Winter is a time of preservation and maintenance whereas spring is a time of cleansing and renewal.  As the snow melts and new life sprouts up through the earth there is growth and transformation all around us!

Spring is an ideal time to detox your liver to support your overall health and emotions. The word detox can imply that extreme measures need to be taken, but taking this kind of action is actually hard on the body and can cause negative detox symptoms. Practices like scalp massage and combing, daily movements like walking, qi gong or yoga, eating in season, addressing stored emotions, and castor oil packs are all holistic practices that encourage good liver blood movement and relieve stagnation symptoms. The idea is to support your liver in gentle ways that flow with the slow transition to spring. For severe cases of liver illness, seek professional help to be prescribed the best course of treatment.

Eating in Season

Eating in season and liver friendly foods is an effective way to support your liver while detoxing. Avoiding foods that inflame the liver, while supplying it with foods that the liver can easily process will allow the liver to function at a higher level, instead of being overworked. Along with eating fruits, vegetables, and grains that are in season, there are certain flavors and foods that suit the wood element, and support the liver. Pungent tastes like ginger, peppers, clove, garlic, clove, and allspice increase heat and digestive action in the liver. Bitter and sour foods like green tea, lemon, bitter leafy greens, zucchini, guava, pomegranate, green papaya, green apple, and herbs like parsley, dill, and mint purge the liver and increase the flow of bile to help with cleansing and elimination. Seasonal foods like artichoke, eggplant, dark leafy greens, celery, green onion, cilantro, tangerine, rhubarb, kiwi, eggs, chicken, shrimp, and brown rice will be easier for your body to digest, allowing the liver a break from working too hard. Avoid alcohol and spicy foods in excess.

Processing Emotions

Every organ has an emotion associated with it, and anger, frustration, and impatience are associated with the liver and gallbladder. These emotions can be the trigger or symptom of an imbalance in the liver, and while the emotions themselves are not inherently problematic, the repression or inward expression of these emotions can have negative somatic results. When approached with compassion, curiosity, and patience, processing feelings of anger or frustration can have an upward momentum, allowing for growth and acceptance. Because spring is the time of upward growth and expansion, it is the perfect time to address any stored emotions that might be liver qi. Ways to process emotions include lifestyle changes, movement, social connection, speaking your truth, creativity, relaxation, and rest.

Castor Oil Packs

Castor oil is a vegetable oil pressed from castor beans, and has many medicinal uses, like castor oil packs. The use of castor oil packs to aid in liver detox is an ancient practice that helps support optimized liver function, improve detoxification and hormonal balance, and to reduce inflammation in the liver. A component of castor oil, ricinoleic acid, is known to help the body rid itself of excess toxins. It is recommended to use a castor oil pack 1-2 times/week to help support the liver if dealing with hormonal imbalance, detoxification issues, or fatty liver. When treating the liver, place the pack directly over the liver, on the right side just below the rib. Often used overnight, castor oil packs are beneficial during the hours of 1-3 am, which is considered the time when the liver is most actively detoxing and is highly active. Waking up during this time might signal that your body is ready to detox and needs extra support.

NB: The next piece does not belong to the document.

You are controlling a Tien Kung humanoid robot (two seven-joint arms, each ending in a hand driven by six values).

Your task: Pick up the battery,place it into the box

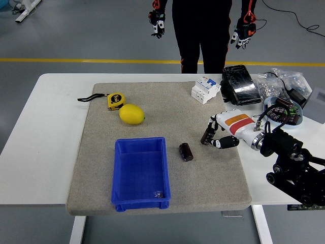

Allow your body to relax into the changing season by making small changes to your routine to support your body gently. Stimulate acupressure points and the gallbladder meridian through massage, add movement to your day, eat foods that are anti-inflammatory and encourage liver detoxification, process any stored emotions, and use castor oil packs to aid in liver detoxification at night. Gentle changes can have a significant and positive impact.